Simple Example: helloworld.c
#include <stdio.h>
main () {
fprintf(stdout, "Hello Condor!\n");
}
Compiling helloworld.c with Condor Libraries
Running a job in the standard universe allows your program to be automatically checkpointed and facilitates the transfer of any files that your program needs to run. The drawback is that your program will need to be compiled with the Condor libraries using condor_compile.
[jmehring@almaak-01 standard]$ condor_compile
Usage: condor_compile [options/files .... ]
where is one of the following:
gcc, g++, g77, cc, acc, c89, CC, f77, fort77, ld,
pgcc, pgf77, pgf90, or pghpf.
(on some platforms, f90 is also allowed)
[jmehring@almaak-01 standard]$ condor_compile gcc helloworld.c -o helloworld
LINKING FOR CONDOR : /usr/ccs/bin/ld -Y P,/usr/ccs/lib:/usr/lib
-Qy -R /usr/usc/gnu/gcc/3-default/lib -o helloworld
/usr/usc/condor/6.5.3/lib/condor_rt0.o
/usr/usc/gnu/gcc/3.3.2/lib/gcc-lib/sparc-sun-solaris2.8/3.3.2/crti.o /usr/ccs/lib/values-Xa.o
/usr/usc/gnu/gcc/3.3.2/lib/gcc-lib/sparc-sun-solaris2.8/3.3.2/crtbegin.o
-L/usr/usc/condor/6.5.3/lib -L/usr/usc/gnu/gcc/3.3.2/lib/gcc-lib/sparc-sun-solaris2.8/3.3.2
-L/usr/ccs/bin -L/usr/ccs/lib
-L/usr/usc/gnu/gcc/3.3.2/lib/gcc-lib/sparc-sun-solaris2.8/3.3.2/../../ .. /var/tmp//ccISIX16.o
/usr/usc/condor/6.5.3/lib/libcondorzsyscall.a /usr/usc/condor/6.5.3/lib/libz.a -Bdynamic
-lsocket -lnsl -lgcc -lgcc_eh -R /usr/usc/gnu/gcc/3-default/lib
-lc -lgcc -lgcc_eh -R /usr/usc/gnu/gcc/3-default/lib -lc
/usr/usc/gnu/gcc/3.3.2/lib/gcc-lib/sparc-sun-solaris2.8/3.3.2/crtend.o
/usr/usc/gnu/gcc/3.3.2/lib/gcc-lib/sparc-sun-solaris2.8/3.3.2/crtn.o
/usr/usc/condor/6.5.3/lib/libcondorc++support.a
ld: warning: symbol `_siguhandler' has differing sizes:
(file /usr/usc/condor/6.5.3/lib/libcondorzsyscall.a(SIGACTION.o) value=0xb8;
file /usr/lib/libc.so value=0xbc);
/usr/usc/condor/6.5.3/lib/libcondorzsyscall.a(SIGACTION.o) definition taken
Submitting a Job from Almaak-01 to the Condor Flock -- Standard Universe
To submit a job to the standard universe, set the universe line in your submit file to standard and the transfer_executable line should be false. For the standard universe, the existence of a shared file system is not relevant. Access to files (input and output) is handled through Condor's remote system call mechanism. The executable and checkpoint files are transferred automatically, if needed. Therefore, the user does not need to change the submit description file if there is no shared file system.
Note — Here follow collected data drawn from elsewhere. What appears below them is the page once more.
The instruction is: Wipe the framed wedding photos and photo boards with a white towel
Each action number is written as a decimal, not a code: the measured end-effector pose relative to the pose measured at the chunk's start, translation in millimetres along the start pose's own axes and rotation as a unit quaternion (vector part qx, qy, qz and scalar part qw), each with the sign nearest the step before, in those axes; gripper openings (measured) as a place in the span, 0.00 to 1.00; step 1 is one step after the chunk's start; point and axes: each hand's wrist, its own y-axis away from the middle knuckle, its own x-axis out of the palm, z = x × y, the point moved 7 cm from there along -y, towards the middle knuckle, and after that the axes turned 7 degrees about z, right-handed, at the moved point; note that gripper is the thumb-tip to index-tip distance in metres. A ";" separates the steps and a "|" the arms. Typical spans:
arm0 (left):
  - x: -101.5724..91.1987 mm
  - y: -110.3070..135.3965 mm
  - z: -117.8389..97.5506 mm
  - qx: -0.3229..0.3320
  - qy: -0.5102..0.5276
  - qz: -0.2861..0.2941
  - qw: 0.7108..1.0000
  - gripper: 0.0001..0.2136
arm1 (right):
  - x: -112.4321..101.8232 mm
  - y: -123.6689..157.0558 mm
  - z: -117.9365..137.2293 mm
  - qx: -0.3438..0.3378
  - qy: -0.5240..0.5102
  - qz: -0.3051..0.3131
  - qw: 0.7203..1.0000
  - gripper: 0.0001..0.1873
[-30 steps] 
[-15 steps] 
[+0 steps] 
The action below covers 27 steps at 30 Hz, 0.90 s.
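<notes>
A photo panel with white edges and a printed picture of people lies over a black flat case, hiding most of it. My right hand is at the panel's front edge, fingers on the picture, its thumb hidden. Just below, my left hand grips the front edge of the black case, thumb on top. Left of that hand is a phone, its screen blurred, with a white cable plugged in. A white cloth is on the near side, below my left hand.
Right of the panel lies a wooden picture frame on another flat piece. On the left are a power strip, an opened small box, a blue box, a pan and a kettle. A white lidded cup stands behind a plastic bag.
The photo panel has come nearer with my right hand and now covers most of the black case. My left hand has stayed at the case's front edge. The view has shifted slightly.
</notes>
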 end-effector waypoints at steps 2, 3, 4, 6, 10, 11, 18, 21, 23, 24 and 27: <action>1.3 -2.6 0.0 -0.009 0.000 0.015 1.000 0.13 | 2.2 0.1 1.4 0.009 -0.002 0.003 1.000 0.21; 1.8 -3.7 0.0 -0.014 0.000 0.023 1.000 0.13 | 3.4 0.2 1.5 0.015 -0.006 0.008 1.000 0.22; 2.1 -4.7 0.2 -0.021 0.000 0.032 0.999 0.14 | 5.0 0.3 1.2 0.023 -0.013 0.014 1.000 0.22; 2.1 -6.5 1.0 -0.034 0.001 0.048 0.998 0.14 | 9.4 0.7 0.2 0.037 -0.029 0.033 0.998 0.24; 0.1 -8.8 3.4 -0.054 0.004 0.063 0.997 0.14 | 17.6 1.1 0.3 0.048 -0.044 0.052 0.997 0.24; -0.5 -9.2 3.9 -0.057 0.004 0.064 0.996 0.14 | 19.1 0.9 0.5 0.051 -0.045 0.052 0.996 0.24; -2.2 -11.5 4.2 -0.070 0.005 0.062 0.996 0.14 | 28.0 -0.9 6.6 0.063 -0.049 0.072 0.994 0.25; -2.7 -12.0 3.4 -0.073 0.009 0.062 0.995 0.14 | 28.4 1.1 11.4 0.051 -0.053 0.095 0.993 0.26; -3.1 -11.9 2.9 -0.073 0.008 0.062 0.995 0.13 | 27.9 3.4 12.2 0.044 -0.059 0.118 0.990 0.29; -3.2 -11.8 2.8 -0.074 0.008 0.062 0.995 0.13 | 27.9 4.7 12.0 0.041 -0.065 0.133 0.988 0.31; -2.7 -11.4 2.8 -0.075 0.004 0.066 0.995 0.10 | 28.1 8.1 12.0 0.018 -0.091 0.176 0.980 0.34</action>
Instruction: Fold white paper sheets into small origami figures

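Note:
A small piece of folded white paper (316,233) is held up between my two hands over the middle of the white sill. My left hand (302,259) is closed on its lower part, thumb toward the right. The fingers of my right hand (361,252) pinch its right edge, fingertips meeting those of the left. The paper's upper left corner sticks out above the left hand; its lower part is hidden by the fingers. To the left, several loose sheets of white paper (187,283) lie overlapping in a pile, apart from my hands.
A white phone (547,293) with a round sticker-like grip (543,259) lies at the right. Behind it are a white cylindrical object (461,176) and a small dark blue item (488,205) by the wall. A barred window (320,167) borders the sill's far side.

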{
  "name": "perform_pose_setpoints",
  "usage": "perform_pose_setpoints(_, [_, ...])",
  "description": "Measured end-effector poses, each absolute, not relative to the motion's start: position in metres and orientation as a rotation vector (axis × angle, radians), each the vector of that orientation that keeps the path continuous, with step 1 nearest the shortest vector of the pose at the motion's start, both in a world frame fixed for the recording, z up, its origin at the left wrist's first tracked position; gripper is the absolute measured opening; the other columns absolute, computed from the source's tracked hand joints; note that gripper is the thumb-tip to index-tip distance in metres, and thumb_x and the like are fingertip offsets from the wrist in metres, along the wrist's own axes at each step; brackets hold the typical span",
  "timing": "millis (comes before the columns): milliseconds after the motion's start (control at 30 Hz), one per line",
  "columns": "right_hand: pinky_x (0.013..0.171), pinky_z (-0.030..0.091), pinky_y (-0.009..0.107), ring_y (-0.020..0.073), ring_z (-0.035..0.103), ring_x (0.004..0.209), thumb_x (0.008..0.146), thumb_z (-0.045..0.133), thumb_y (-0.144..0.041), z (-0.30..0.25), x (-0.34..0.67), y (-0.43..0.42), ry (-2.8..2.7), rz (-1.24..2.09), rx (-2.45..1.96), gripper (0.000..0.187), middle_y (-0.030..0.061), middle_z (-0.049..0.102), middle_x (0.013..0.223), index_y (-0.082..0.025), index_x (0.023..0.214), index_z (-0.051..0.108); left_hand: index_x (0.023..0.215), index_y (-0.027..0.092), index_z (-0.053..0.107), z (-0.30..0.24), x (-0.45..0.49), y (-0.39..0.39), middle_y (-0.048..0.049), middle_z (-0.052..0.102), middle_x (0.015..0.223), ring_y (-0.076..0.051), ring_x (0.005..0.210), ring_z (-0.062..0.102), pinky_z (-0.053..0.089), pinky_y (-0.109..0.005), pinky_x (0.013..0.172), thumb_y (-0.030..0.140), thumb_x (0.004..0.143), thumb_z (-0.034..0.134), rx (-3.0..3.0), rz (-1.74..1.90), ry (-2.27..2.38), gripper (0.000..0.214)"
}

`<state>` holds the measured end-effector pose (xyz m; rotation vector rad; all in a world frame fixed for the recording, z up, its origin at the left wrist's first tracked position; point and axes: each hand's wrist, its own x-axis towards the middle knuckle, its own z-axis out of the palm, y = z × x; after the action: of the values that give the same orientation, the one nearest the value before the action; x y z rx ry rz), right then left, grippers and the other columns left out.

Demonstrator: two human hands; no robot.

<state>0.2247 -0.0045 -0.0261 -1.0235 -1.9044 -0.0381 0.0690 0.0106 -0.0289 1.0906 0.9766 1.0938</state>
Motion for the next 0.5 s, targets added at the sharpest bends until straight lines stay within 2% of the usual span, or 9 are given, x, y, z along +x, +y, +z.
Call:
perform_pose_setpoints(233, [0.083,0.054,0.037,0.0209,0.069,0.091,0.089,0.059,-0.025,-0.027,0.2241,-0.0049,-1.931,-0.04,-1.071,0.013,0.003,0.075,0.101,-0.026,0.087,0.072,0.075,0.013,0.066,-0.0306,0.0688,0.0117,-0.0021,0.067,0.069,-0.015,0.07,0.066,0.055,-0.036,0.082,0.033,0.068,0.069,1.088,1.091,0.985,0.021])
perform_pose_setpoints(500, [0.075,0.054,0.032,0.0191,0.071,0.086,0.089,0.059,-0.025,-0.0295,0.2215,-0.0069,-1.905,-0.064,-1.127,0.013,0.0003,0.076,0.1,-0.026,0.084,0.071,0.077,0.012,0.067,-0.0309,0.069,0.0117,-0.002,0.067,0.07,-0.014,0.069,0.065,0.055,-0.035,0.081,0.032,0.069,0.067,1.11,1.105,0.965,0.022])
As in the Using Globus Universe example, the first step in submitting a job is to create a job description as a plaintext. Our example helloworld.submit is:
executable = helloworld
transfer_executable = false
universe = standard
output = hello.out
error = hello.err
log = hello.log
queue
The second step is to set up your shell environment to include condor settings by sourcing the setup file.
for csh or tcsh:
almaak-01.usc.edu(5): source /usr/usc/condor/default/setup.csh
for any other shell:
almaak-01.usc.edu(5): source /usr/usc/condor/default/setup.sh
The third step is to submit the job:
[jmehring@almaak-01 standard]$ condor_submit helloworld.submit
Submitting job(s).
Logging submit event(s).
1 job(s) submitted to cluster 24136.
Output Files from the Sample Run
To see the output, the user can list the output file:
[jmehring@almaak-01 standard]$ cat hello.out
Hello Condor!
To see information about the execution of the job, the user can list the log file:
[jmehring@almaak-01 standard]$ cat hello.log
001 (24136.000.000) 07/08 15:36:04 Job executing on host: <128.125.5.71:54010>
...
005 (24136.000.000) 07/08 15:36:05 Job terminated.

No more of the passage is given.